YOUR INSTRUCTIONS -> Repeat the listing beneath this line exactly, keeping every character.

DATA BELOW ->
****************

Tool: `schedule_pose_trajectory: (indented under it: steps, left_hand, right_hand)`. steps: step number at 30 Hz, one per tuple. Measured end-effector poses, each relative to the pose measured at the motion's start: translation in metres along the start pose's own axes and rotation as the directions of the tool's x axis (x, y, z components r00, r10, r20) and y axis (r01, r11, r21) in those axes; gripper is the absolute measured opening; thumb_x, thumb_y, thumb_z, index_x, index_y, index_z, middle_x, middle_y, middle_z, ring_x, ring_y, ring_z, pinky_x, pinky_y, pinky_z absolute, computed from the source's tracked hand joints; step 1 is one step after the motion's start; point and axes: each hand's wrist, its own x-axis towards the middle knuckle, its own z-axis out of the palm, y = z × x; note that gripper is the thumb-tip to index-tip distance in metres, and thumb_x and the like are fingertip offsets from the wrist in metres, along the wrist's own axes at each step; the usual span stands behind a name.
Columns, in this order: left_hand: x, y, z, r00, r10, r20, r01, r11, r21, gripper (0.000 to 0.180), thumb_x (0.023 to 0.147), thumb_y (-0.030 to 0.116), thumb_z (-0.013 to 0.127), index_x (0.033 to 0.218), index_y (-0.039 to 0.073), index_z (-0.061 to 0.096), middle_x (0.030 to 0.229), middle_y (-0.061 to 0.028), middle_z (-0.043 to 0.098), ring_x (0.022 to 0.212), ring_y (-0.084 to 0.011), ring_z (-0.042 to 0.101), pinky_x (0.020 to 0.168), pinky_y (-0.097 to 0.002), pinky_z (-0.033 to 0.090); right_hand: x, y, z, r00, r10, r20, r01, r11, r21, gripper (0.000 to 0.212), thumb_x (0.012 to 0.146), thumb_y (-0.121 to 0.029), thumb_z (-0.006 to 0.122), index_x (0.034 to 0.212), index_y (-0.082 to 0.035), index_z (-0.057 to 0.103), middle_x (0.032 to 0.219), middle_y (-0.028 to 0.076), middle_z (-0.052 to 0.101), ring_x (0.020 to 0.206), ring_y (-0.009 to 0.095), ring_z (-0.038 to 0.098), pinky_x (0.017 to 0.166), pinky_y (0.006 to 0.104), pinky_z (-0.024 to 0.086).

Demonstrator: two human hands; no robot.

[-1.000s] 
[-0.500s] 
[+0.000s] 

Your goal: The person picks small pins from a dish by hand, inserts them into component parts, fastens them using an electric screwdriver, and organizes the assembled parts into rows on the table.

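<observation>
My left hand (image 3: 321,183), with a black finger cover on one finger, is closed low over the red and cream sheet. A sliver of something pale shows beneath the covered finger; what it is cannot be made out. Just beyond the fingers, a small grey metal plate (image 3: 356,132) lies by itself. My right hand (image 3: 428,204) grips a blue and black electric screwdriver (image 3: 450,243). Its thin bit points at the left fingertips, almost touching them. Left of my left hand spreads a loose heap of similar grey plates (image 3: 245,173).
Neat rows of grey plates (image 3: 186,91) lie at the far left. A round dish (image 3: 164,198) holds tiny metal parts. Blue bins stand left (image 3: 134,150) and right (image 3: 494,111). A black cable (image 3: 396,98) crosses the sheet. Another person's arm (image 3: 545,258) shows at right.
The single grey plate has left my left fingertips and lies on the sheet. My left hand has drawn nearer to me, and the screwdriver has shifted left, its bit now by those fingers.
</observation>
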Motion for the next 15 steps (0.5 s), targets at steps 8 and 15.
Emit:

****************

SOLUTION ->
Tool: `schedule_pose_trajectory: (indented under it: steps, left_hand, right_hand)`. steps: step number at 30 Hz, one per tuple. Measured end-effector poses, each relative to the pose measured at the motion's start: translation in metres along the start pose's own axes and rotation as the directions of the tool's x axis (x, y, z components r00, r10, r20) and y axis (r01, r11, r21) in those axes; gripper is the absolute measured opening; thumb_x, thumb_y, thumb_z, index_x, index_y, index_z, middle_x, middle_y, middle_z, ring_x, ring_y, ring_z, pinky_x, pinky_y, pinky_z absolute, computed from the source's tracked hand joints; step 1 is one step after the motion's start; point and axes: each hand's wrist, its own x-axis towards the middle knuckle, its own z-axis out of the palm, y = z × x; note that gripper is the thumb-tip to index-tip distance in metres, and thumb_x and the like are fingertip offsets from the wrist in metres, along the wrist's own axes at each step; the usual span stands behind a name.
Columns, in this order: left_hand: x, y, z, r00, r10, r20, r01, r11, r21, gripper (0.000 to 0.180), thumb_x (0.023 to 0.147), thumb_y (-0.030 to 0.116), thumb_z (-0.013 to 0.127), index_x (0.033 to 0.218), index_y (-0.039 to 0.073), index_z (-0.061 to 0.096), middle_x (0.030 to 0.229), middle_y (-0.061 to 0.028), middle_z (-0.043 to 0.098), ring_x (0.022 to 0.212), ring_y (-0.084 to 0.011), ring_z (-0.042 to 0.101), pinky_x (0.020 to 0.168), pinky_y (-0.097 to 0.002), pinky_z (-0.033 to 0.090); right_hand: x, y, z, r00, r10, r20, r01, r11, r21, gripper (0.000 to 0.212), thumb_x (0.012 to 0.146), thumb_y (-0.121 to 0.029), thumb_z (-0.006 to 0.122), index_x (0.034 to 0.212), index_y (-0.082 to 0.035), index_z (-0.057 to 0.103), middle_x (0.032 to 0.219), middle_y (-0.028 to 0.076), middle_z (-0.052 to 0.101), ring_x (0.020 to 0.206), ring_y (-0.009 to 0.095), ring_z (-0.038 to 0.098), pinky_x (0.017 to 0.166), pinky_y (0.006 to 0.104), pinky_z (-0.024 to 0.086).

Demonstrator: two human hands; no robot.

[-1.000s] 
[-0.500s] 
[+0.000s] 

Your goal: The person picks small pins from a dish by hand, inserts them into component parts, fastens them using an electric screwdriver, and organizes the assembled parts into rows on the table.

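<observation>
My left hand (image 3: 321,183), with a black finger cover on one finger, is closed low over the red and cream sheet. A sliver of something pale shows beneath the covered finger; what it is cannot be made out. Just beyond the fingers, a small grey metal plate (image 3: 356,132) lies by itself. My right hand (image 3: 428,204) grips a blue and black electric screwdriver (image 3: 450,243). Its thin bit points at the left fingertips, almost touching them. Left of my left hand spreads a loose heap of similar grey plates (image 3: 245,173).
Neat rows of grey plates (image 3: 186,91) lie at the far left. A round dish (image 3: 164,198) holds tiny metal parts. Blue bins stand left (image 3: 134,150) and right (image 3: 494,111). A black cable (image 3: 396,98) crosses the sheet. Another person's arm (image 3: 545,258) shows at right.
The single grey plate has left my left fingertips and lies on the sheet. My left hand has drawn nearer to me, and the screwdriver has shifted left, its bit now by those fingers.
</observation>
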Motion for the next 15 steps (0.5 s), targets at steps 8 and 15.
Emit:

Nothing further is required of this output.